An Anthology in Thirty Volumes. 1917.

Of the Passions

By Joseph Joubert (1754–1824)

Translation of Thomas Wentworth Higginson

WHATEVER purifies the passions makes them stronger, more lasting, and more enjoyable.

We exhaust in the passions the material that was given us for happiness.

Passions are but nature: it is the not repenting that yields corruption.

Repentance is a natural effort which drives from the soul the elements of its corruption.

Into every kind of excess there enters a certain coldness of soul: it is a thoughtful and deliberate abuse of pleasure.

The blind are cheerful, because their minds are not distracted from dwelling on the things that make them happy, and because they have yet more ideas than we have sights. It is a compensation granted them by Heaven.

We always lose the friendship of those who have lost our esteem.

Often our fine qualities are loved and praised only because our defects temper their brilliancy.

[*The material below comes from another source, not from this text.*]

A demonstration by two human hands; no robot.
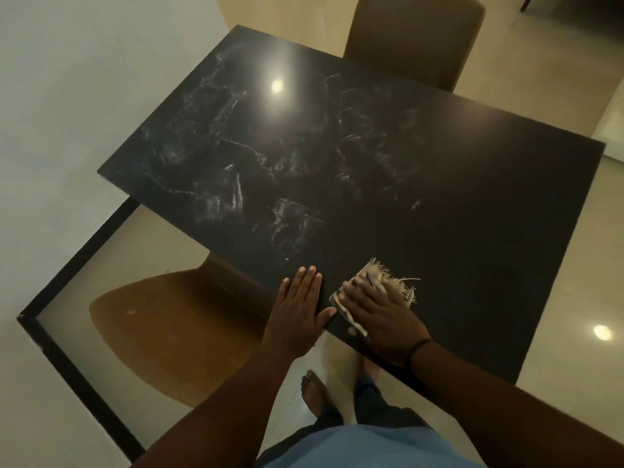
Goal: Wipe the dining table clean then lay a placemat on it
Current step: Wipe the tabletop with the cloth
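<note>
A dark marble-patterned dining table [354, 170] fills the middle of the head view. At its near corner my right hand [378, 319] lies flat on a pale, frayed cloth [395, 282], pressing it onto the tabletop; loose threads stick out past my fingers. My left hand [300, 309] rests open and flat on the table's near edge, just left of the cloth, with fingers spread and nothing in it. No placemat is in view.
A brown chair [415, 38] stands at the table's far side. Another brown chair [175, 325] sits tucked at the near left. A white wall with a dark floor trim [77, 376] runs along the left. My bare feet stand on the glossy tiled floor [557, 298].
</note>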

It often even happens that we are loved rather for our defects than for our virtues.

We should make ourselves beloved, for men are only just towards those whom they love.

The punishment of those who have loved women too much is to love nothing else.

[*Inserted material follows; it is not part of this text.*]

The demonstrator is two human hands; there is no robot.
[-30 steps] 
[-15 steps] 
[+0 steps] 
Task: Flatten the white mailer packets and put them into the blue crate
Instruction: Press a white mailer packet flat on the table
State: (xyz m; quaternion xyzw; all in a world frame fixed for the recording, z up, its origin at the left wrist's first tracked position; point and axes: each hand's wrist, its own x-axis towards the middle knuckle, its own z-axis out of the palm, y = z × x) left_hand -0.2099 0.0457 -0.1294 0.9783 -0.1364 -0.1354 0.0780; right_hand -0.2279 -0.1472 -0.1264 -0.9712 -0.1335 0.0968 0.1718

Tenderness is the calm of passion.

Man is a kind of rash being, who may exist after a fashion half-way, but whose existence is the more delightful the more complete it is.

One likes to do good deeds in one’s own way.

Ambition is pitiless: every merit that it cannot use is contemptible in its eyes.

No one is good, one cannot be useful and deserves not to be loved, if he has not something heavenly, either in his intellect through thoughts, or in his will through affections directed on high.

It is a blessing, a great good fortune, to be born good.

Unless we keep watch on ourselves, we shall find ourselves condemning the unfortunate.

Be gentle and indulgent to all others; be not so to yourself.

The pleasure of giving is essential to true happiness; but the poor may possess it.

When you give, give joyfully and in smiling.

Proud natures love those to whom they do a service.

Ornaments were the inventions of modesty.

“God will punish,” say the Orientals, “him who sees and him who is seen.” Beautiful and formidable recommendation of modesty.

A spider’s web made of silk and light were not more difficult to create than to answer this question, What is modesty?